NodeTrie is a Python extension to a native C library written for this purpose.

It came about from a lack of viable alternatives for Python. While other trie library implementations exist, they suffer from severe limitations such as

  • Read only structures, no insertions
  • High memory use for large trees
  • Lack of searching, particularly file mask or wild card style searching
  • Slow inserts

Existing implementations on PyPi fall into these broad categories, including Marissa-Trie (read only) and datrie (slow inserts, very high memory use for large trees).

NodeTrie’s C library is designed to minimize memory use as much as possible and still allow arbitrary length trees that can be searched.

Each node has a name associated with it as its data, along with children list and number of children.

Features and design notes

  • NodeTrie is an n-ary tree, meaning any one node can have any number of children
  • Node children arrays are dynamically resized as needed on insertion on a per node basis.
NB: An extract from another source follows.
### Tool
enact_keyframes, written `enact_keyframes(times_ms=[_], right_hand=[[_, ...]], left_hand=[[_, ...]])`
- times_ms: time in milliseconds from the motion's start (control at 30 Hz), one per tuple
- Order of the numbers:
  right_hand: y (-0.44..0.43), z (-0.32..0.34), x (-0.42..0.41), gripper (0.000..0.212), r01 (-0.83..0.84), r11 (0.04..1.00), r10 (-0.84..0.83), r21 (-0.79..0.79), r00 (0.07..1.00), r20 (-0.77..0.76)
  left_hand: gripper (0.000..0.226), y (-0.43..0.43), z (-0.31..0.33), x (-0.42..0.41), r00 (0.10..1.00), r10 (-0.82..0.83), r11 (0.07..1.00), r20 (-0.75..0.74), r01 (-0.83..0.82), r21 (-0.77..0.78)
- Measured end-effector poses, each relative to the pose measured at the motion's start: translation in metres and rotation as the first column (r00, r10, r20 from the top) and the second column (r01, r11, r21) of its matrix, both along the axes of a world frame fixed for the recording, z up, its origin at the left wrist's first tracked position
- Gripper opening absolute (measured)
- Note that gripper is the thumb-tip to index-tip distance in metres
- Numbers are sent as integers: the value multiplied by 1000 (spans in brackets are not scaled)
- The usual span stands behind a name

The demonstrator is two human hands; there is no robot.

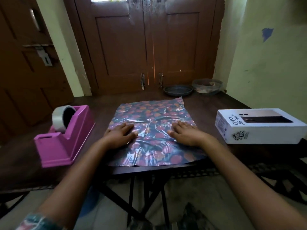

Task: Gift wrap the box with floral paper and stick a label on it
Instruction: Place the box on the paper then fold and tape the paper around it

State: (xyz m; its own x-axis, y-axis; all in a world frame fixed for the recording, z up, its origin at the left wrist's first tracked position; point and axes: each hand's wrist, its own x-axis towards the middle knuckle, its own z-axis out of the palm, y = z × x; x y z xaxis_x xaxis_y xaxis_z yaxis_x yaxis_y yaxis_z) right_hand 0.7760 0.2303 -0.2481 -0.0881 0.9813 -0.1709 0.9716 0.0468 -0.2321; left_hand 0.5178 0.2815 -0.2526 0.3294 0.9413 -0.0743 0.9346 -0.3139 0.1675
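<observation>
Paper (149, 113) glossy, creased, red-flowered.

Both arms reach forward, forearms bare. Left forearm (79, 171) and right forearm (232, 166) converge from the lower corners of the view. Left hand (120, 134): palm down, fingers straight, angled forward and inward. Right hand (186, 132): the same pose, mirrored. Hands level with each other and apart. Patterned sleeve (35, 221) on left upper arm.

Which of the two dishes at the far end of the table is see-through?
The right-hand one, the glass bowl; the shallow dish beside it is dark and opaque.
</observation>
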Motion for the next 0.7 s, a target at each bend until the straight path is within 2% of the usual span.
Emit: enact_keyframes(times_ms=[167,267,367,467,600,700], right_hand=[[-17,-4,4,69,-21,995,17,97,999,42],[-15,-4,5,67,-26,994,22,105,999,36],[-20,-3,6,63,10,992,3,128,995,-104],[-31,13,14,56,78,966,-6,246,960,-280],[-57,48,55,50,208,875,-65,436,945,-320],[-78,64,97,47,359,726,-191,587,924,-330]], left_hand=[[65,-8,-9,2,998,64,997,-17,-63,55],[65,-11,-7,4,997,72,996,4,-73,55],[62,-16,4,8,997,69,995,33,-71,67],[62,-22,26,30,992,3,995,125,-15,101],[64,-31,48,99,957,-149,988,248,131,88],[57,-47,57,158,891,-233,972,389,208,106]])
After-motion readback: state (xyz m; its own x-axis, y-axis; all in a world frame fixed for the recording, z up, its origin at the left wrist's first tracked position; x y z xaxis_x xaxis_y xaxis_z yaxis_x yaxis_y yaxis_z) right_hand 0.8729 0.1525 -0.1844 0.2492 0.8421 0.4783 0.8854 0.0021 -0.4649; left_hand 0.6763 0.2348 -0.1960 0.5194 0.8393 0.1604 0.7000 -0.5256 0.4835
No fixed minimum nor maximum size
  • Node names can be of arbitrary length, available memory allowing
  • Node names from Node.name are always unicode in either Python 2/3
  • Any python string type may be used on insertion
  • Node names are implicitly decoded from unicode on insertion, if needed, with nodetrie.ENCODING (utf-8) default encoding which can be overridden
  • New Python Node objects are created from the underlying C pointers every time Node.children is called. There is overhead on the Python interpreter to create these objects. It is safe and better performing to keep and re-use children references instead, see examples below

Limitations

  • Deletions are not implemented
  • The C library implementation uses pointer arrays for children to reduce search space complexity and character pointers for names to allow for arbitrary name lengths. This may lead to memory fragmentation
  • Node objects in python are read only. It is not possible to override the name of an existing Node object nor modify its attributes
  • Character encodings that allow for null characters such as UCS-2 should not be used

Example Usage

from nodetrie import Node

# This is the root of the tree, keep a reference to it.
# Deleting or letting the root node go out of scope will de-allocate
# the entire tree
node = Node()

# Insert a linked tree so that a->b->c->d where -> means 'has child node'
node.insert_split_path(['a', 'b', 'c', 'd'])
node.children[0].name == 'a'

# Sub-trees can be referred to by child nodes
a_node = node.children[0]
a_node.name == 'a'
a_node.children[0].name == 'b'
a_node.is_leaf() == False

# Insertions create only new nodes
# Insert linked tree so that a->b->c->dd
node.insert_split_path(['a', 'b', 'c', 'dd'])

# Only one 'a' node
node.children_size == 1

# Existing references to nodes will have correct children
# after insertion without recreating the node object.
# Here, a_node is an existing object prior to more nodes
# being added to its sub-tree. After insertion, a's sub-tree contains newly
# inserted nodes as expected

# 'c' node is first child of 'b' which is first child of 'a'
# 'c' node has two children, 'd' and 'dd'
c_node = a_node.children[0].children[0]
c_node.children_size == 2
c_node.is_leaf() == False

# 'd' and 'dd' are both leaf nodes
leaf_nodes = [c for c in c_node.children if c.is_leaf()]
len(leaf_nodes) == 2

Note

De-allocation

Tree is de-allocated when and only when root node goes out of scope or is deleted. Letting sub-tree objects go out of scope or explicitly deleting them will not de-allocate that sub-tree.

Note

Sub-tree insertions

Insertions on non-root nodes work as expected. However, Node.insert does not check if a node is already present, unlike Node.insert_split_path

Searching

NodeTrie supports exact name as well as file mask matching tree search.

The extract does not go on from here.